== INFORMATION SHOWN ==
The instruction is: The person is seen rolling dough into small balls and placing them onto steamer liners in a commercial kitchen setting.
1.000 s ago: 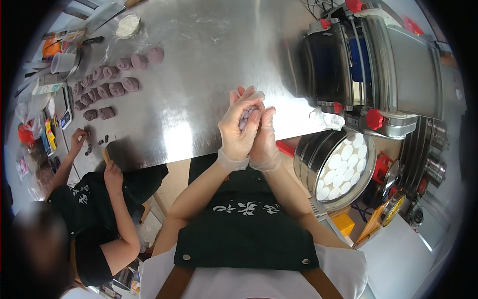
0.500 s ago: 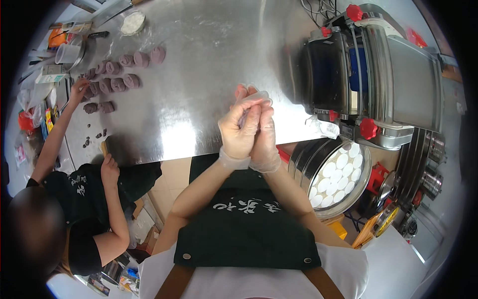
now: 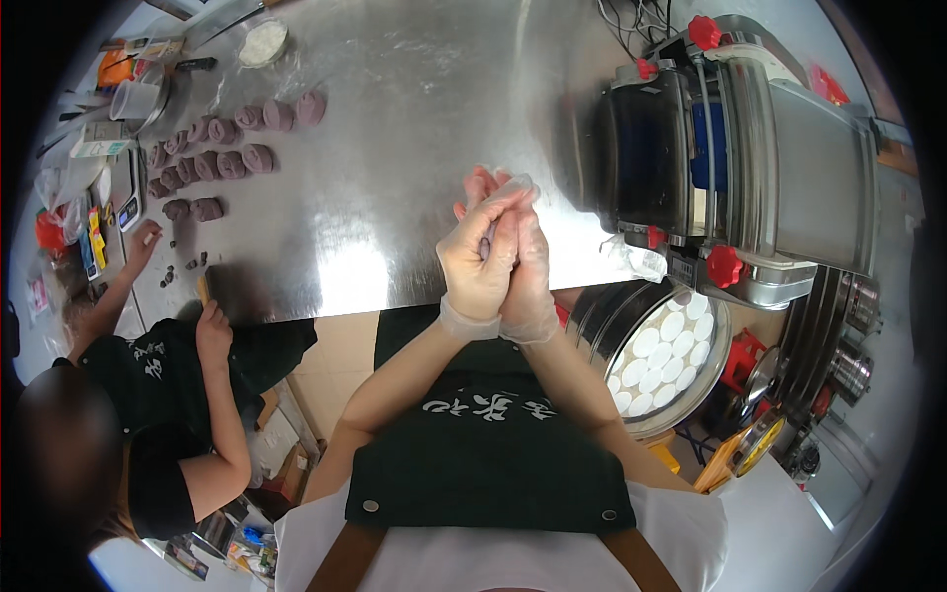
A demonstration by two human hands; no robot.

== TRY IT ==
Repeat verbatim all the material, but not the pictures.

== REPLY ==
The instruction is: The person is seen rolling dough into small balls and placing them onto steamer liners in a commercial kitchen setting.
1.000 s ago: 
0.500 s ago: 
now: 
A demonstration by two human hands; no robot.

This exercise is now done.